Several studies have reported predictive factors for outcomes after DCL. One study proposed that hyperthermia and the arterial pH level at the time of ICU admission, as well as the volume of blood transfused within 24 hours, are the best predictors of post-DCL outcomes[5]. However, the results of these studies differ, due in large part to variations in their clinical settings. In addition, some studies have separately examined poor prognostic factors, such as cirrhosis of the liver and advanced age[16, 17]. In our study, we employed strict criteria to exclude subjects with significant medical disease. The independent factors affecting the outcomes of patients in our study included BE and GCS before OR arrival. Both of these factors reflect the presence of shock and hypoperfusion. The most unique aspect of our study is that all of the analyzed factors can be assessed upon completion of DCL, which enables our model to be applied during the early stages of hospitalization.

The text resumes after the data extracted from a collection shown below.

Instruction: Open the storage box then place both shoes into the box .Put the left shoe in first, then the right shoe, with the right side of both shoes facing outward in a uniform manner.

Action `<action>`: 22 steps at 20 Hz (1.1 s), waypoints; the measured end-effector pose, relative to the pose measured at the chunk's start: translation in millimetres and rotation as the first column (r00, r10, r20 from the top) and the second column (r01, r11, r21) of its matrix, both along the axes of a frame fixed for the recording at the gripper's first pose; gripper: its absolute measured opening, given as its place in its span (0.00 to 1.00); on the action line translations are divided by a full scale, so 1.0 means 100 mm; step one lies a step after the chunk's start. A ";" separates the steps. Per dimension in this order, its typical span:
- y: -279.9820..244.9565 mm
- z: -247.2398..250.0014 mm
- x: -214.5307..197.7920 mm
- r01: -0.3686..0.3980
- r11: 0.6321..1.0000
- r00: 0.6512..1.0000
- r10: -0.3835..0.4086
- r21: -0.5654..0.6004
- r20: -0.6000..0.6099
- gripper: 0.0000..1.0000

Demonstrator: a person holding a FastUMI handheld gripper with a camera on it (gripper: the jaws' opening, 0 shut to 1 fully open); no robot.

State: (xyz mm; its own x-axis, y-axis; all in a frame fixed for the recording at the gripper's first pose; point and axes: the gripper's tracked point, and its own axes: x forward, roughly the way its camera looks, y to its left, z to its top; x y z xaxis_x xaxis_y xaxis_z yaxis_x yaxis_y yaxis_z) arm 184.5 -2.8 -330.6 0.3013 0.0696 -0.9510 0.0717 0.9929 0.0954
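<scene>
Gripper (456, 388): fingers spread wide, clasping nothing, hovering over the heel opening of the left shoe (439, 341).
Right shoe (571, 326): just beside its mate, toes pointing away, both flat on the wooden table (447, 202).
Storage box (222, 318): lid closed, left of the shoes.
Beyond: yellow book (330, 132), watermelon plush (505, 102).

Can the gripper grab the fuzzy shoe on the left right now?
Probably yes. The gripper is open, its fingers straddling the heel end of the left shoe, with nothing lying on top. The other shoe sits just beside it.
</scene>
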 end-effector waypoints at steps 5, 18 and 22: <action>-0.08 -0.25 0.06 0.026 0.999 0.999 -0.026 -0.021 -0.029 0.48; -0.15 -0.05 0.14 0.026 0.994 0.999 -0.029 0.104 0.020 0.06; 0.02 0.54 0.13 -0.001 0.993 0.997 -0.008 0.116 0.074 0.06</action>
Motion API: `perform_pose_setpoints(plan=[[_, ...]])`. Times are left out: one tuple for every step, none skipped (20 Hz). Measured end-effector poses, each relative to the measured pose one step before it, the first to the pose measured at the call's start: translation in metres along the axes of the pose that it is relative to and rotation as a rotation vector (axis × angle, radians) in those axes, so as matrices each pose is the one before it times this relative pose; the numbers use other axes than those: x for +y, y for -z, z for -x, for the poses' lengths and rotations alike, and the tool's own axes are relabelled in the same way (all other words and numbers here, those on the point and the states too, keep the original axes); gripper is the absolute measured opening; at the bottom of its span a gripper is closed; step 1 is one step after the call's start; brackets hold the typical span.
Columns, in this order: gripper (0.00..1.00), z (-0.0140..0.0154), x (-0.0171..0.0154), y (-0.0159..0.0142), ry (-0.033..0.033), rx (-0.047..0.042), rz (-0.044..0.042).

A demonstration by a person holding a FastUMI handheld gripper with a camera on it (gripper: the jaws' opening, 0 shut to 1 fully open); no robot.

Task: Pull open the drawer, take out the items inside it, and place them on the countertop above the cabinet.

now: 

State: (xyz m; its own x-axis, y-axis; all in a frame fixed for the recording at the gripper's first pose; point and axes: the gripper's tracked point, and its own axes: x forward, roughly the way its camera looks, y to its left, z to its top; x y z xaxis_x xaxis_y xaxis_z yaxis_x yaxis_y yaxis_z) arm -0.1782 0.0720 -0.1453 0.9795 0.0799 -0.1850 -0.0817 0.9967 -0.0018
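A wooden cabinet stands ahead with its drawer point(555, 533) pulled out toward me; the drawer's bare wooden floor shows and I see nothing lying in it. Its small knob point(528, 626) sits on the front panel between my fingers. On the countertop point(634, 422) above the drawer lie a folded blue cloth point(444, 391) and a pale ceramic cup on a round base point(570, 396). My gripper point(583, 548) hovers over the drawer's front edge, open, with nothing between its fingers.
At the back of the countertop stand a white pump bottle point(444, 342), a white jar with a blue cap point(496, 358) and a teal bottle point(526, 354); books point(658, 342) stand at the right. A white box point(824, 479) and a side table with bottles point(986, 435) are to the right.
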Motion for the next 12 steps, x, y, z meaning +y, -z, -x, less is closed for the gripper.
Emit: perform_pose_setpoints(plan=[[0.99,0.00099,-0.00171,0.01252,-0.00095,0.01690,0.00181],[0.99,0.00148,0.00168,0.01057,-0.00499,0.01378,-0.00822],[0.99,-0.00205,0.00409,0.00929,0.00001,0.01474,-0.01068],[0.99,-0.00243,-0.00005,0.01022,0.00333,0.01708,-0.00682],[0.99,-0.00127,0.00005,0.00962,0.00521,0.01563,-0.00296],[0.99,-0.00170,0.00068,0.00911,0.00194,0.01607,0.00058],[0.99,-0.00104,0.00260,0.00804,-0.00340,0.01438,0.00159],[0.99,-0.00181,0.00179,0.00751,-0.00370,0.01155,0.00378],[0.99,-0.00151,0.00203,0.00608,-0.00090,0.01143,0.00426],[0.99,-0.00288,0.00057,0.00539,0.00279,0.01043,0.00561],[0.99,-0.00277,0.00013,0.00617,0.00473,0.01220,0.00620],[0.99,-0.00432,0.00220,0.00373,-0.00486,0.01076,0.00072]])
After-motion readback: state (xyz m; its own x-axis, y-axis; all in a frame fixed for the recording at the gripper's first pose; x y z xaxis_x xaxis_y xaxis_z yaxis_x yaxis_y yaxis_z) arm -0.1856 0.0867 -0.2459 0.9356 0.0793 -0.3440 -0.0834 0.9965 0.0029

The ability to assess all of these factors during the early stages of a patient’s clinical course was advantageous in producing an early prediction tool for DCL patients with hemorrhagic shock. We simplified the significant factors by using univariate analysis of binary factors. Meanwhile, the use of stepwise logistic regression enabled us to eliminate less significant factors from the multivariate analysis. The goal of this approach was the construction of a simple, handy nomogram for predicting outcomes at an early stage. In addition to BE and the GCS before OR transportation, our model includes DBP before OR transportation and CPCR as factors. DBP is an important factor related to coronary perfusion, as the diastolic time determines the coronary perfusion time[18]. The decrease in DBP caused by hemorrhagic shock can cause a devastating impairment in cardiac function. Finally, the need for CPCR reflects a combination of all of the risks present and can reasonably be considered an indicator of a poor prognosis.

There were some unavoidable limitations to our study. First, our patient care strategies evolved over the 10-year study period, and advancements in treatment concepts and strategies may have affected patient outcomes[9, 12, 19]; these changes placed the patients treated 10 years ago and those treated more recently in different contexts. The most obvious change occurred in our transfusion strategy. Currently, component therapy transfusion is the mainstream protocol for trauma patients with hemorrhagic shock, as mentioned in the Advanced Trauma Life Support (ATLS) protocol. However, this concept was not popular a decade ago; for example, in data from the pre-registration period of our study versus that of the CGMH trauma registration system, 13.6 U vs. 6.6 U of whole blood were used, respectively, in the OR per patient. Second, the number of subjects enrolled in our study was limited, which was an obstacle to the creation of our model and nomogram. Although internal validation revealed an acceptable fit of the model, future external validation is needed to further evaluate the efficacy of our nomogram. Overall, although our study had some drawbacks in terms of sample collection and the small sample size (which created a statistical disadvantage), it is the first to introduce the nomogram prediction model in this genre of surgery.

Conclusion

In conclusion, although a high death toll remains, DCL is a potentially life-saving procedure with the potential to mitigate the devastating clinical outcomes that can be expected under the dire circumstances of blunt abdominal trauma with exsanguination. The nomogram that we have proposed here may provide ED physicians and trauma surgeons with a tool for early stratification and risk evaluation in these critical, exsanguinating patients.